Luciana Rodrigues Gransotto est doctorante au Programme Interdisciplinaire en Sciences Humaines à l’Université Fédéral de Santa Catarina, Brésil, dans le domaine des études de genre et féminismes, envisagé par la bourse CAPES (Coordination de l’amélioration du personnel de niveau supérieur).  Elle est intégrante à l’équipe de conservation de la collection personnelle de l’historienne brésilienne Sandra Jatahy Pesavento. Ses recherches actuelles analysent la production des récits scientifiques des femmes intellectuelles contemporaines, à partir d’expériences de voyage de mobilité scientifique.

Cristina Scheibe Wolff est professeure titulaire du Département d’Histoire à l’Université Fédéral de Santa Catarina, Brésil, et était chercheuse invitée au Laboratoire Arènes et à l’Université de Rennes 2 (janvier-juillet 2018).
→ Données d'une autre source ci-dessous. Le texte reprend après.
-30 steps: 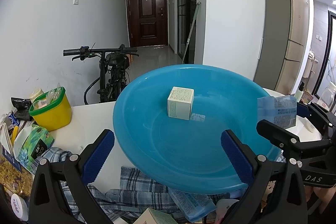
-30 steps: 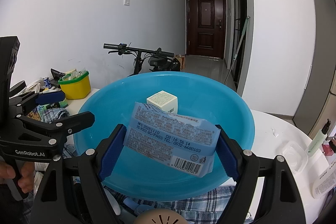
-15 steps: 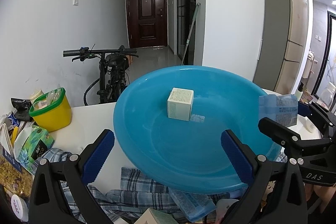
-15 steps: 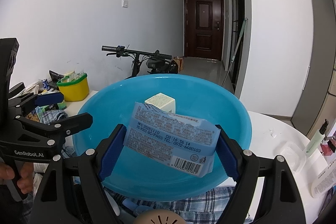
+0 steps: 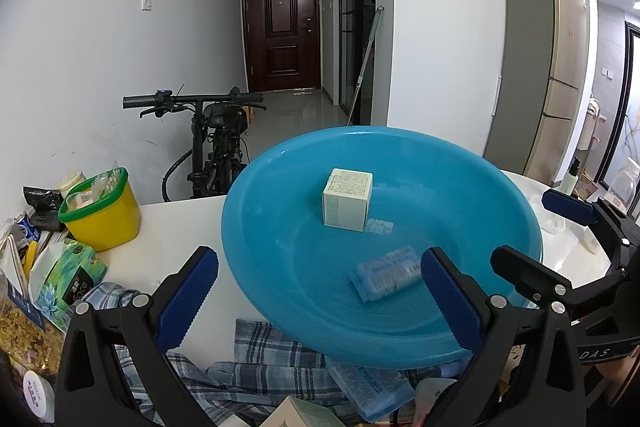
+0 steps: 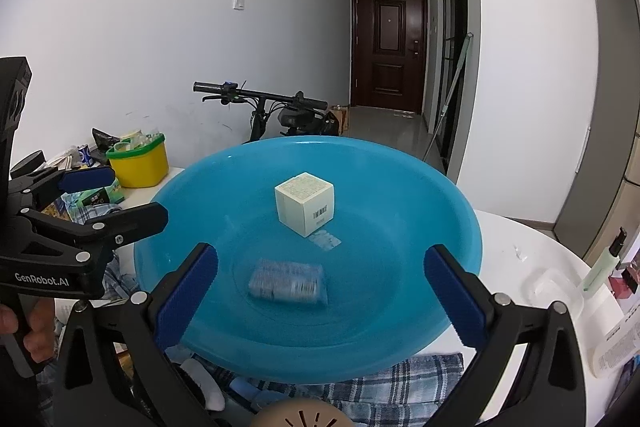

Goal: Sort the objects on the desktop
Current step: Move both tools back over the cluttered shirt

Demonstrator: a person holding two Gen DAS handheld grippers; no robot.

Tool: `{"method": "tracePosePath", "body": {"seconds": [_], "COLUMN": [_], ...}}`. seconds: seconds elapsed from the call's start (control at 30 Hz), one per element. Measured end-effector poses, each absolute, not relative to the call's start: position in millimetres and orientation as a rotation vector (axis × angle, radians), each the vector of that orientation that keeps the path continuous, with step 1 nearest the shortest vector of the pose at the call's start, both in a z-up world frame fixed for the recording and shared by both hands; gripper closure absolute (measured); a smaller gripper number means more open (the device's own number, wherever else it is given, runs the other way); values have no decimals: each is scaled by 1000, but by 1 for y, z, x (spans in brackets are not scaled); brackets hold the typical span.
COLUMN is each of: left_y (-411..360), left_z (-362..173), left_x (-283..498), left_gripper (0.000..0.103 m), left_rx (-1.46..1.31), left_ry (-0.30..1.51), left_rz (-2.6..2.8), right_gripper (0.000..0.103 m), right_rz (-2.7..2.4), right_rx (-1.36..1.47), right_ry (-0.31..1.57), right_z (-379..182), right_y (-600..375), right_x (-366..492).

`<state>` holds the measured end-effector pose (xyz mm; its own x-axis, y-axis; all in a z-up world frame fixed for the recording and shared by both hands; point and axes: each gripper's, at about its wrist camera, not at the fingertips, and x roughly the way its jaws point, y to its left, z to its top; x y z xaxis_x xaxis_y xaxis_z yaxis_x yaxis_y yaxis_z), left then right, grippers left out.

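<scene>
A big blue basin (image 5: 280, 267) (image 6: 420, 287) stands on the white table. In it sit a small white box (image 5: 347, 198) (image 6: 305, 203) and a blue wipes packet (image 5: 386, 273) (image 6: 287, 281), blurred by motion. My right gripper (image 6: 320, 291) is open and empty above the basin's near side, over the packet. My left gripper (image 5: 318, 297) is open and empty at the basin's near left rim. Each gripper shows in the other's view, the left (image 6: 84, 211) and the right (image 5: 560, 227).
A yellow tub (image 5: 102, 211) with a green rim, a green tissue pack (image 5: 66, 277) and clutter lie left. A plaid cloth (image 5: 260, 367) and another blue packet (image 5: 368, 387) lie under the basin's near edge. A lotion bottle (image 6: 604, 259) and clear container (image 6: 556, 291) stand right.
My right gripper has opened and let go of the blue wipes packet, which has dropped into the basin. The left gripper has stayed put and open.
</scene>
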<state>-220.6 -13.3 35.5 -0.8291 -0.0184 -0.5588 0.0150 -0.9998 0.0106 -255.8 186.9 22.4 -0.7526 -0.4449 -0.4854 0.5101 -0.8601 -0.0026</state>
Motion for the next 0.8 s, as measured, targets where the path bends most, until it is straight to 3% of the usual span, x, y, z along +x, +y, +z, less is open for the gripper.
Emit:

Elle est une des éditrices de la Revista Estudos Feministas, la principale revue académique féministe du Brésil. Elle a été la coordinatrice du 13ème Congrès Mondes des Femmes / Fazendo Genero 11, une conférence qui a rassemblé plus de 9 000 participants autour du monde à l’UFSC (2017). Ses recherches actuelles analysent le genre et l’émotion comme composantes des discours de résistance aux dictatures du Cône Sud, qui cherche à comprendre comment les sujets de la résistance ont mobilisé les sentiments, les liens familiaux, les amitiés et surtout les discours sur le genre pour s’opposer aux dictatures et construire des nouvelles configurations politiques. Ces projets sont réalisés au Laboratoire d’Études de Genre et Histoire de UFSC, qu’elle a coordonnée pendant plusieurs années.